YOUR OBJECTIVE → What you return should match the material below line for line, except that no image appears in it.

[DATA PROVIDED — start]

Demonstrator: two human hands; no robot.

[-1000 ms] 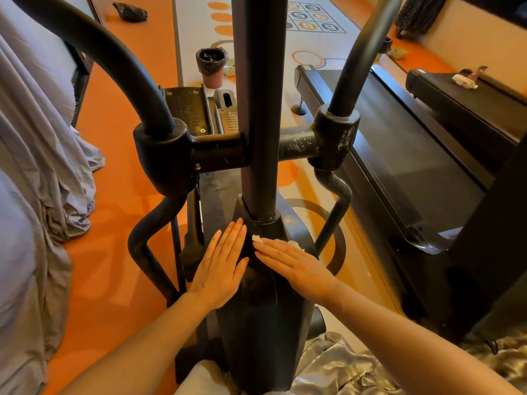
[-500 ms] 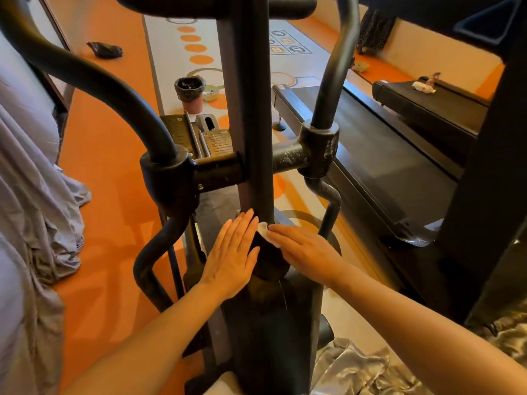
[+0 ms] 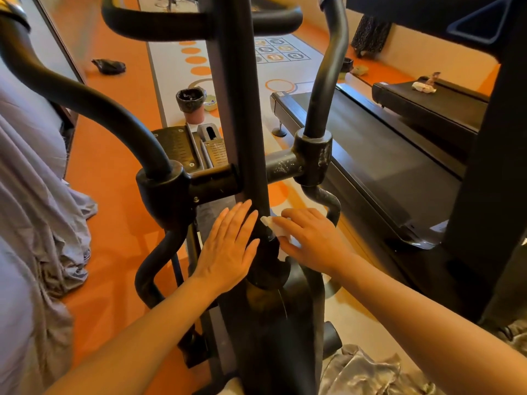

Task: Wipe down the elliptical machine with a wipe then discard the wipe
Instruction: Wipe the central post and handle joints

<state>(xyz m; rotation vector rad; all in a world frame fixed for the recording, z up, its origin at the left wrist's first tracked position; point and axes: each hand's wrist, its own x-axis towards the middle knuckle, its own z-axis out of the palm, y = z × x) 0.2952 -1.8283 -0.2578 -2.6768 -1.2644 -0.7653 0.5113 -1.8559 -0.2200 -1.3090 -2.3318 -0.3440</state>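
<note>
A white wipe (image 3: 274, 227) was pressed under the right hand (image 3: 312, 238) against the elliptical machine's upright post (image 3: 242, 115), while the left hand (image 3: 228, 249), fingers straight, was laid flat on the post's left side, holding nothing.

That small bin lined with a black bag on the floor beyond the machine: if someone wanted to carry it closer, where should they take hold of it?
Probably round the pink body of the bin, below the bag's folded-over edge, coming from the near side with one hand. It stands upright and looks narrow enough to wrap fingers around; the loose black bag at the rim would likely slip if pinched.
</note>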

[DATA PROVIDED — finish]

FINISHED EXERCISE →
Demonstrator: two human hands; no robot.

[-1000 ms] 
[-500 ms] 
[+0 ms] 

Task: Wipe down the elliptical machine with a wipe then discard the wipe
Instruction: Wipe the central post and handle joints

<state>(xyz m; rotation vector rad; all in a world frame fixed for the recording, z up, its origin at the left wrist's first tracked position; point and axes: each hand's wrist, its own x-axis towards the middle knuckle, its own z-axis out of the palm, y = z × x) 0.2952 -1.8283 -0.2578 -2.6768 -1.2644 -0.7653 0.5113 -1.8559 -0.2200 -1.3090 -2.3318 -0.3440</state>
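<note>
A white wipe (image 3: 274, 227) was pressed under the right hand (image 3: 312, 238) against the elliptical machine's upright post (image 3: 242, 115), while the left hand (image 3: 228, 249), fingers straight, was laid flat on the post's left side, holding nothing.

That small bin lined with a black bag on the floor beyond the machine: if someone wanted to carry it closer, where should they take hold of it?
Probably round the pink body of the bin, below the bag's folded-over edge, coming from the near side with one hand. It stands upright and looks narrow enough to wrap fingers around; the loose black bag at the rim would likely slip if pinched.
</note>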

The submitted answer is complete.